Where a picture occurs in the data, omit it, and copy all remaining data exactly.
Start of Data section
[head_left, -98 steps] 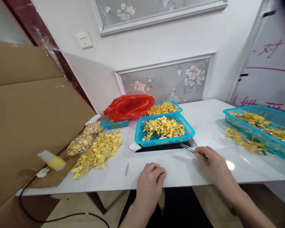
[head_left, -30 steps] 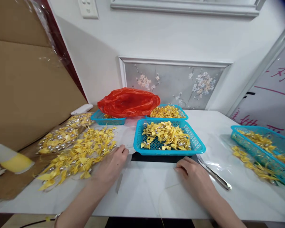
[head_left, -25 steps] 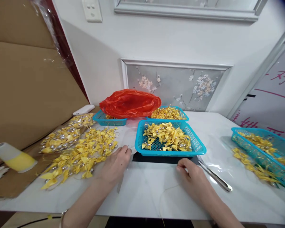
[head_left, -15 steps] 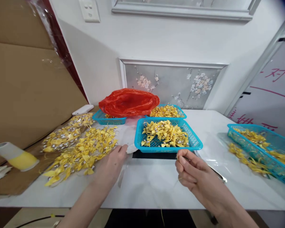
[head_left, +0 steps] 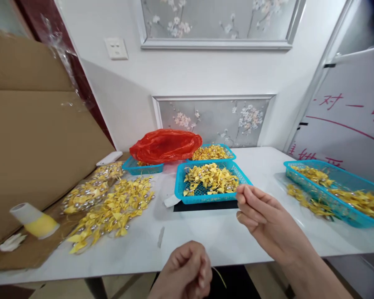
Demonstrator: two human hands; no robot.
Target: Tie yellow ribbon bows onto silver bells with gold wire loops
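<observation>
My left hand (head_left: 187, 270) is closed just past the table's front edge. A thin yellow cord (head_left: 220, 277) comes out beside its fingers and hangs down. My right hand (head_left: 264, 218) is raised over the table with thumb and fingertips pinched together; whatever they hold is too small to make out. Behind the right fingertips stands a blue plastic basket (head_left: 210, 200) with yellow ribbon pieces (head_left: 212, 176) carrying silvery beads. To the left lies a loose pile of the same yellow beaded pieces (head_left: 118, 207).
A red plastic bag (head_left: 165, 145) lies over another blue basket (head_left: 143, 169) at the back. More yellow pieces fill a rear basket (head_left: 212, 153) and a long basket (head_left: 345, 195) at right. A yellow-white roll (head_left: 34, 220) and a cardboard box (head_left: 40, 137) are at left.
My left hand has moved from beside the middle basket toward me and to the right, past the table's front edge. My right hand stays pinched, slightly higher in view. The camera view has tilted up.
</observation>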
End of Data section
**Output for this task:**
[head_left, -98 steps] 
[head_left, -30 steps] 
[head_left, -25 steps] 
[head_left, -15 steps] 
[head_left, +0 steps] 
Demonstrator: two human hands; no robot.
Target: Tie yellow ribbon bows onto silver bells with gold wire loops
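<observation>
My left hand (head_left: 187, 270) is closed just past the table's front edge. A thin yellow cord (head_left: 220, 277) comes out beside its fingers and hangs down. My right hand (head_left: 264, 218) is raised over the table with thumb and fingertips pinched together; whatever they hold is too small to make out. Behind the right fingertips stands a blue plastic basket (head_left: 210, 200) with yellow ribbon pieces (head_left: 212, 176) carrying silvery beads. To the left lies a loose pile of the same yellow beaded pieces (head_left: 118, 207).
A red plastic bag (head_left: 165, 145) lies over another blue basket (head_left: 143, 169) at the back. More yellow pieces fill a rear basket (head_left: 212, 153) and a long basket (head_left: 345, 195) at right. A yellow-white roll (head_left: 34, 220) and a cardboard box (head_left: 40, 137) are at left.
My left hand has moved from beside the middle basket toward me and to the right, past the table's front edge. My right hand stays pinched, slightly higher in view. The camera view has tilted up.
</observation>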

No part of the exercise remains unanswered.